204. on symphonia

Le ciel et le fleuve changent de couleur cinquante mille fois par jour.­ Ça donne envie de les peindre ad nauseam. Ou d'écrire ce que je vois en perdant une bonne fois pour toutes l'envie d'écrire des histoires avec des personnages qui ont l'air en chair et en os dedans. Parce que rien de ce que personne ne pourra jamais vivre ou ressentir ne dépassera en beauté et en tragédie les spectacles fabuleux que j'ai observés tout au long de cette journée. On and off.

J'ai fait des milliers de choses. Celles prévues et non accomplies hier. Et d'autres. Notamment les herbes et légumes du potager finement tranchés et placés avec du gros sel dans des bocaux stérilisés, les courses folles avec les chats, et sur le bord du fleuve, les longues marches sur les grèves avec des arrêts sur les gros rochers pour lire et souffler un peu, le travail dans le jardin, les mains dans la terre et ensuite dans les douces et violentes couleurs des craies pastel, et puis encore dans la terre et dans les herbes odorantes remplies de sève collante. Un fort joli tout petit papillon de nuit aux ailes dessinées avec du mauve et du noir, un peu de rose et du gris et aussi du violet vient de se poser sur l'écran de l'ordinateur. Pourquoi écrire ?
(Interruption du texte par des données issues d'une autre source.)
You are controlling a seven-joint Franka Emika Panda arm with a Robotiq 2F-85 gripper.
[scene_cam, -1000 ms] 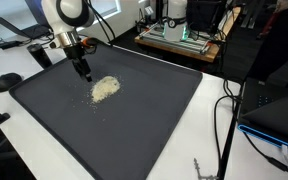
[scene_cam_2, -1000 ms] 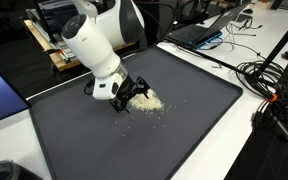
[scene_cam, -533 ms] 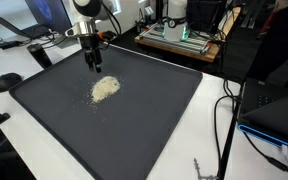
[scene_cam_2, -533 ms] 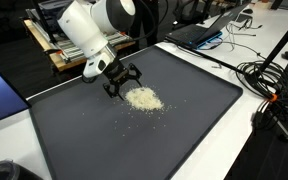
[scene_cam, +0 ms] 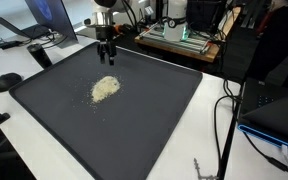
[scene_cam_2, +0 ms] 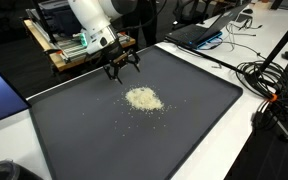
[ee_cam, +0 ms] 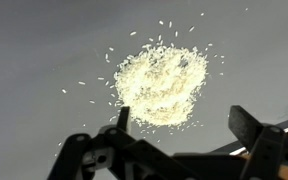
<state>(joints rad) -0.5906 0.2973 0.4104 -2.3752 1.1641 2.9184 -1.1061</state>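
Dark mat covers most of the white surface, and in both exterior views desks with screens and wires stand behind it. A small heap of pale grains lies loose on the mat, nearer its far left part, with a few stray grains around it. The grains are too small to tell what they are. The pincer hangs in the air over the far edge of the mat, just beyond the heap and apart from it. Its fingers are spread wide and have nothing between them. A wooden crate sits on the far side and holds some machine parts, too small to make out. The arm is cut off at the top in both exterior views. In the wrist view the pincer is cut off at the bottom edge, and only its two dark fingers and part of its frame show.
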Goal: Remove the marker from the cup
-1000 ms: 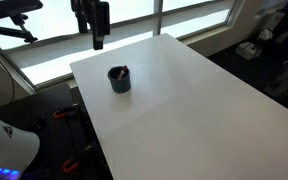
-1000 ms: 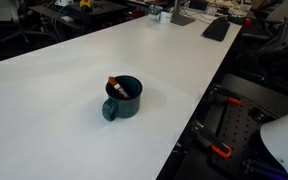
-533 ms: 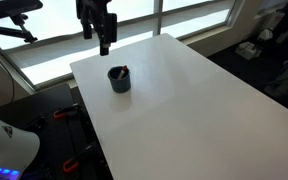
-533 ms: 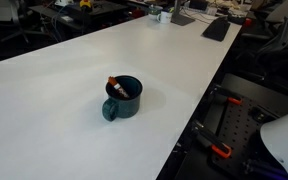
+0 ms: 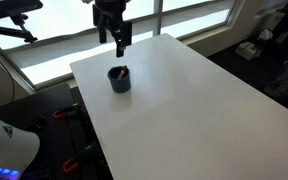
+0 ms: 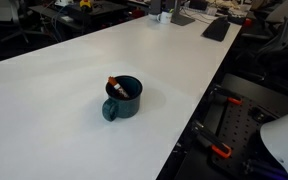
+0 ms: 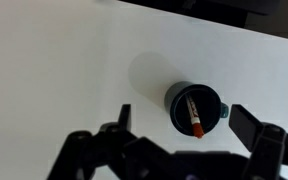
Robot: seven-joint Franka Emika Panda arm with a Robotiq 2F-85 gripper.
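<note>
Fingers: the black gripper (image 5: 118, 47) is seen with its two fingers (image 7: 124, 116) spread wide apart; nothing is gripped between them. It is held above the white bench (image 5: 184, 100), clear of its surface.

Cup: the small dark navy-blue cylindrical cup (image 5: 119, 79) is stood upright on the bench. In an exterior view it is found below the fingers and somewhat nearer the camera, with a gap left between them. In the wrist view the cup (image 7: 210, 104) is seen from above, framed in the gap between the two fingertips and offset towards the right-hand finger of that picture. It is touched by neither finger. In an exterior view (image 6: 129, 104) a small handle-like lump is seen low on its side.

Marker: the thin reddish-brown marker with a darker part (image 7: 193, 114) is lodged inside the cup, below the spread fingers. It is leaned against the rim, and one end is shown just over the edge in both exterior views (image 5: 122, 70) (image 6: 116, 86). An orange-red end is seen in the wrist view.

Bench: the plain white top (image 6: 44, 90) is seen under the fingers and all round the cup.
</note>
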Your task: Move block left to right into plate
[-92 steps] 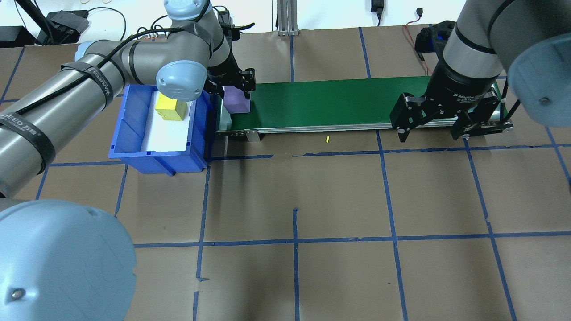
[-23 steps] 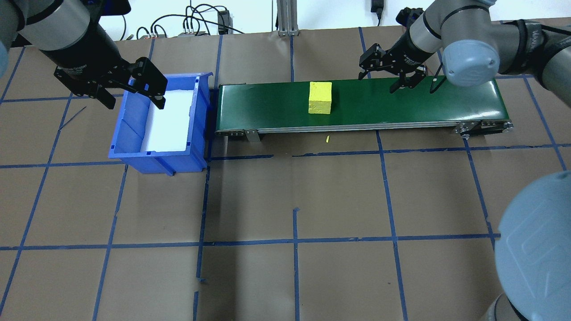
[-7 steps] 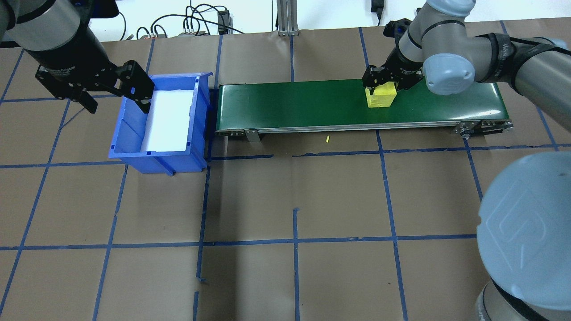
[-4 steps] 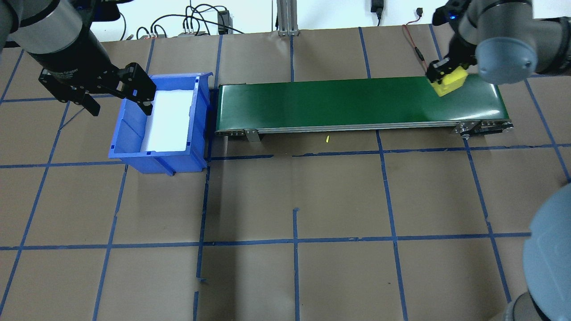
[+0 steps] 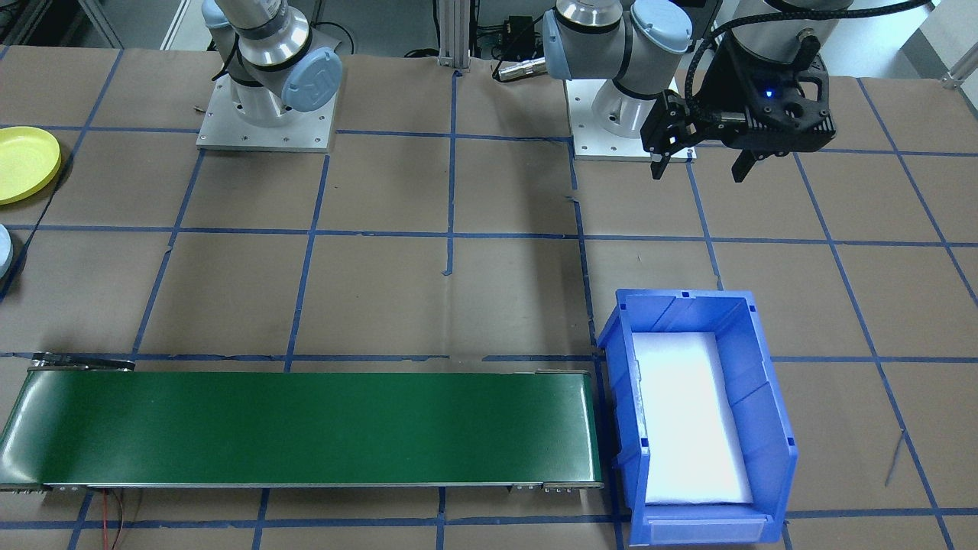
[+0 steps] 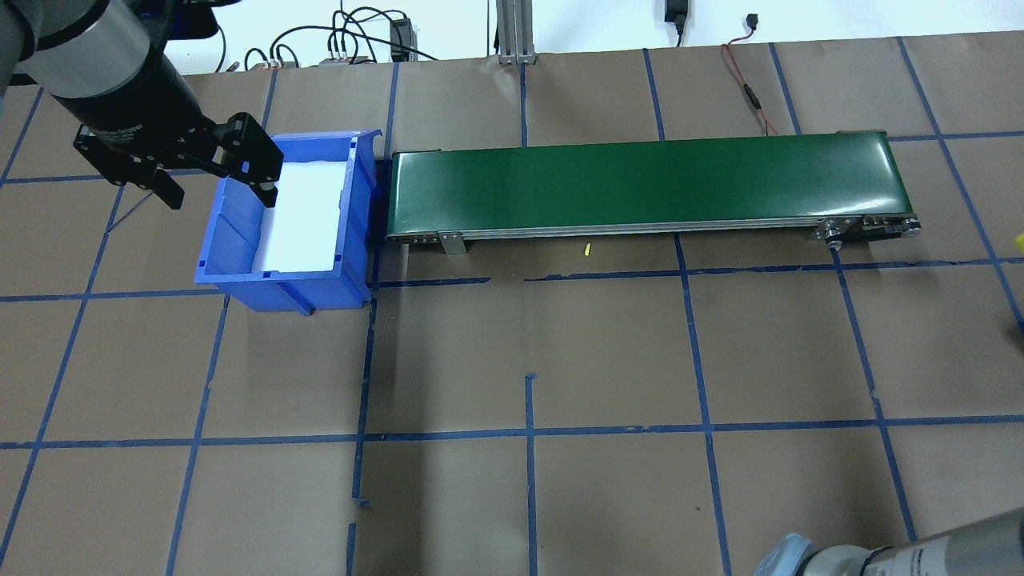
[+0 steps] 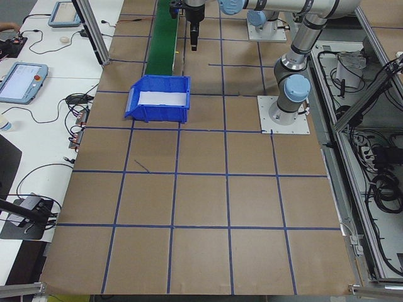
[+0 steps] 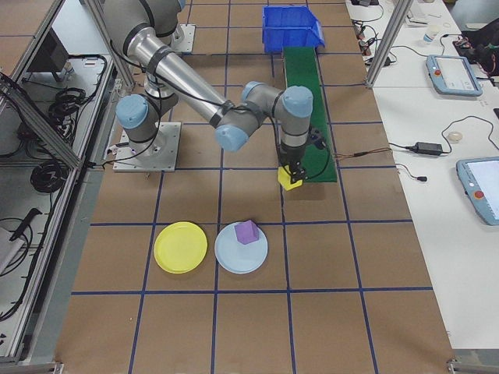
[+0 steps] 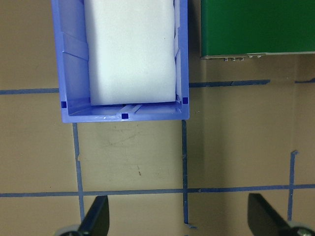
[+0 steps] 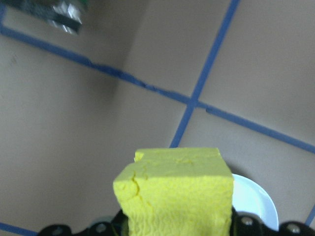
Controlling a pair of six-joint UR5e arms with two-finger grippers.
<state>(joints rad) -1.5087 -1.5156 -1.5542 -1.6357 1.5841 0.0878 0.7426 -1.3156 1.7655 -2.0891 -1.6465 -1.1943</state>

Malgré tout ça, j'ai pris le temps de faire la liste de ma musique de l'été, tel que projeté je ne sais plus trop quand :

Russian national Orchestra, Sergei Rachmaninov : Piano concerto no. 3 in D minor ; The Glenn Gould edition, J.S. Bach : ­Goldberg variations, Glenn Gould, piano ; Debussy Images, Arabesques - Berceuse héroïque, Zoltan Koesis, piano ; Pergolesi : Stabat mater, Christopher Hogwood ; Bet.e and Stef : Day by day ; Beethoven : Symphony No. 6 'Pastoral', Otto Klemperer ; Schubert : Complete Trios ; Battiato : Last Summer Dance ; Van Morrison : Moondance ; Sainte-Colombe et Marin Marais : Le Constant et l'Infidèle ; et finalement Laïs : Dorothea. Je passe sous silence les cd gorgés de mp3 copiés du temps de Napster, Kazaa et compagnie : Léo Ferré, Pauline Julien, Yves Montant, Charles Aznavour, Neil Young, Tori Amos, tout Leonard Cohen ou presque, les Stones, Genesis, Garfunkel, et j'en oublie - une vraie orgie.

Ce que vous pouvez voir dans mes yeux, ce que vous pouvez lire dans ce que j'écris, c'est tout ce que vous signifiez pour moi. Si vous cherchez, vous y verrez votre âme, vous y verrez votre coeur ; et si vous cherchez bien, un jour vous allez vous trouver et ce jour-là vous ne me verrez plus. Da da dam, dam da dam, Everything I do - I do it for you / Look into my heart - you will find / There's nothin' there to hide / Take me as I am - take my life / I would give it all I would sacrifice / Don't tell me it's not worth fightin' for / I can't help it there's nothin' I want more / Ya know it's true / Everything I do - I do it for you / There's no love - like your love / And no other - could give more love / There's nowhere - unless you're there / All the time - all the way / Don't tell me it's not worth tryin' for / I can't help it there's nothin' I want more / I would fight for you - I'd lie for you / Walk the wire for you - Ya I'd die for you / Ya know it's true / Everything I do - I do it for you [Brian Adams], Da da dam, dam da dam.